What is expected>
Copy the lines below word for word, skipping any image.

------------------------------------------------------------

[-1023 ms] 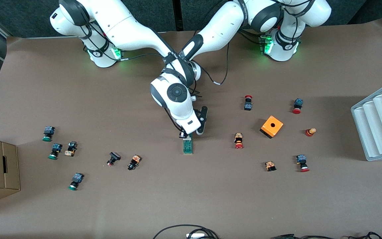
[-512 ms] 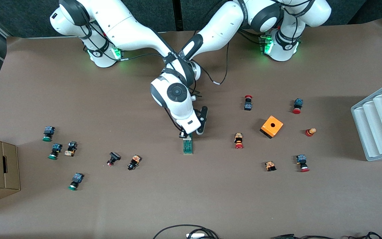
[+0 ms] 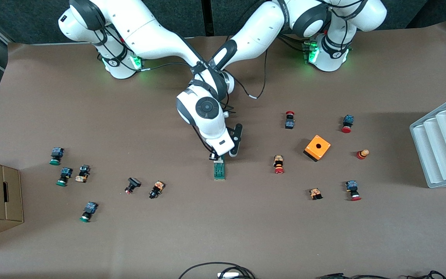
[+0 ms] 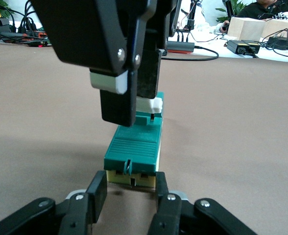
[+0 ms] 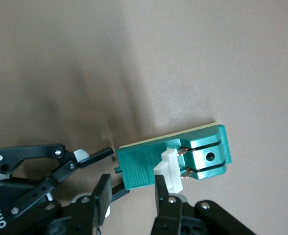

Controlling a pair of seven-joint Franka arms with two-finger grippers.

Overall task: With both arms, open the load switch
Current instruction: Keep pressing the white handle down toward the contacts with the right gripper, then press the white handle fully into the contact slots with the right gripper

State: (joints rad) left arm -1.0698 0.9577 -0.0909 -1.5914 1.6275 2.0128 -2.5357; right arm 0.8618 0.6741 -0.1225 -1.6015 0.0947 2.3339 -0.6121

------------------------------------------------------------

Exercise result>
[-1023 ms] 
[-512 ms] 
[+0 ms] 
[+0 ms] 
[+0 ms] 

Controlling a pair of seven-joint Franka arms with two-finger grippers.

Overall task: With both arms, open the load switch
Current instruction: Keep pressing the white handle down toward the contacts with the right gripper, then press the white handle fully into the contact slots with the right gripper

State: (joints rad) left arm -1.0698 0.9577 -0.0909 -1.5914 1.6275 2.0128 -2.5357; right arm 0.8618 0.6741 -0.1225 -1.6015 0.0947 2.3339 -0.6121

The output is complete, and nothing more is needed.